→ **Directions for this task**
Exactly the lines from the start of the data below through the line containing "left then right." must be returned, and no others.

-------------------------

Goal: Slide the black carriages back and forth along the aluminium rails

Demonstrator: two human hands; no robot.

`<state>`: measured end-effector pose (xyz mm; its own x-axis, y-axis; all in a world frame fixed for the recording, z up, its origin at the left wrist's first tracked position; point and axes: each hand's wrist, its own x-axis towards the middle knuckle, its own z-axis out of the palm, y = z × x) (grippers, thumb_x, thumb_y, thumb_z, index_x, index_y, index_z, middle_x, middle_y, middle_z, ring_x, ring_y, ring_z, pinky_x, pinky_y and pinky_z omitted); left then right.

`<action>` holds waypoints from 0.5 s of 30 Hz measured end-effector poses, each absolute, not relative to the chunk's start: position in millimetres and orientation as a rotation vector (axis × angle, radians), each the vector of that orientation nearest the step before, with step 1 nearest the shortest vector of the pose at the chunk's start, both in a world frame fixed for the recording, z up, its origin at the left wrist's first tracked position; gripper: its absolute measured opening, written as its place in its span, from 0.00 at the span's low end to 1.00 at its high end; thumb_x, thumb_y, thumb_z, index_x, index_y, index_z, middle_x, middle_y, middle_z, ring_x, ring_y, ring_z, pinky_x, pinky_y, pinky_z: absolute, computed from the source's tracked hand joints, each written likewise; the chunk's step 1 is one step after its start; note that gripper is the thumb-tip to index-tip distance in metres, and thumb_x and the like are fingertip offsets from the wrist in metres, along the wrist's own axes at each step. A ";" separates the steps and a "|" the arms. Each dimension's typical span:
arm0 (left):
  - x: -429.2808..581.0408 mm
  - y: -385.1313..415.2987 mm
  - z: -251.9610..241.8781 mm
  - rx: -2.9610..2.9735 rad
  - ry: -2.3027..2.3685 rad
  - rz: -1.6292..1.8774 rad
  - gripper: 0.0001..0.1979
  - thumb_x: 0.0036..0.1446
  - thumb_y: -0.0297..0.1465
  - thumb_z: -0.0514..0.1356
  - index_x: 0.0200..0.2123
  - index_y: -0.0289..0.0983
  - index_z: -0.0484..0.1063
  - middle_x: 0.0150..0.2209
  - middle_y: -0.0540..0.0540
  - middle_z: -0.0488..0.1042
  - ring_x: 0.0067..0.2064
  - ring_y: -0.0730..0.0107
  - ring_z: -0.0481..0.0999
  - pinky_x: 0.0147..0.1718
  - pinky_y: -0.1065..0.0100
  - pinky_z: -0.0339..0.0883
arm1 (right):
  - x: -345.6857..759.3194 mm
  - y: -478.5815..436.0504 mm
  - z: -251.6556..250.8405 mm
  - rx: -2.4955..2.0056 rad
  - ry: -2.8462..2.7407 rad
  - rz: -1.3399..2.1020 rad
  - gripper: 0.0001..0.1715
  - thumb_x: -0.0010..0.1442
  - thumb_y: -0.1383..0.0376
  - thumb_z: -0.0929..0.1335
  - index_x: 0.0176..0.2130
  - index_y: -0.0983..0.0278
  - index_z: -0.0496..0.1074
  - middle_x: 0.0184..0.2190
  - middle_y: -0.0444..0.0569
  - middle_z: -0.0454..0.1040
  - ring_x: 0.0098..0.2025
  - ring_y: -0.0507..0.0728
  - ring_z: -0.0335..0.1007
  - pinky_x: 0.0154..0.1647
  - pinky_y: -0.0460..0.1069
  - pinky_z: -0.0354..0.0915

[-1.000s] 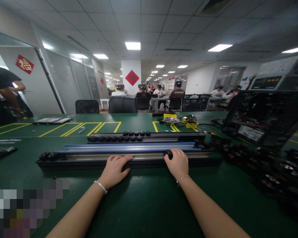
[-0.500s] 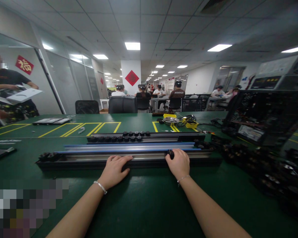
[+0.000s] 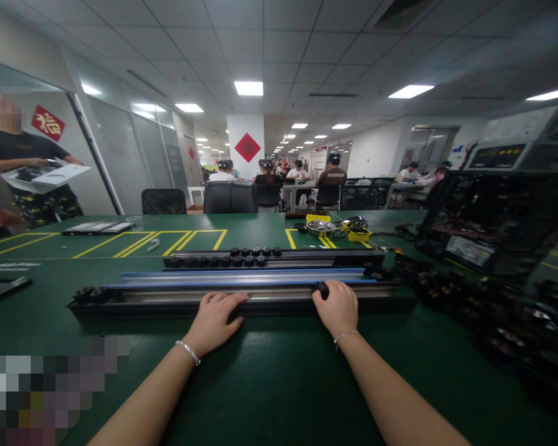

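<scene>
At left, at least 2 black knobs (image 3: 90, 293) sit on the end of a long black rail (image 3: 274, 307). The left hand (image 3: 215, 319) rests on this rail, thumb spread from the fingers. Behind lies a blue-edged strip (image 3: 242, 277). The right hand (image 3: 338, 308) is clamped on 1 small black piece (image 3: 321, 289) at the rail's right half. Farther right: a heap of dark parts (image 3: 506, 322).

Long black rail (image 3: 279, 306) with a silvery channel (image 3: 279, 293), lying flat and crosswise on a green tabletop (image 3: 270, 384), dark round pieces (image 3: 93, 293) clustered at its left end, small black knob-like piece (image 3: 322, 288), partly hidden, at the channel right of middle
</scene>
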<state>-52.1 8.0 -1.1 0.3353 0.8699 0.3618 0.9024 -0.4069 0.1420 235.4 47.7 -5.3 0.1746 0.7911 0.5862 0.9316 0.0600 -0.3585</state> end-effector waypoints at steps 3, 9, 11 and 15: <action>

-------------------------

→ **Written answer**
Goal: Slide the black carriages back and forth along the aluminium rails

Demonstrator: two human hands; no robot.

`<state>`: measured end-effector pose (xyz mm; its own x-axis, y-axis; all in a world frame fixed for the recording, z up, its origin at the left wrist's first tracked position; point and axes: each hand's wrist, its own x-axis towards the middle knuckle, its own z-axis out of the palm, y = z × x) (grippers, thumb_x, thumb_y, thumb_z, index_x, index_y, index_z, middle_x, middle_y, middle_z, ring_x, ring_y, ring_z, pinky_x, pinky_y and pinky_z omitted); left then right.

What this exercise needed has been supplied.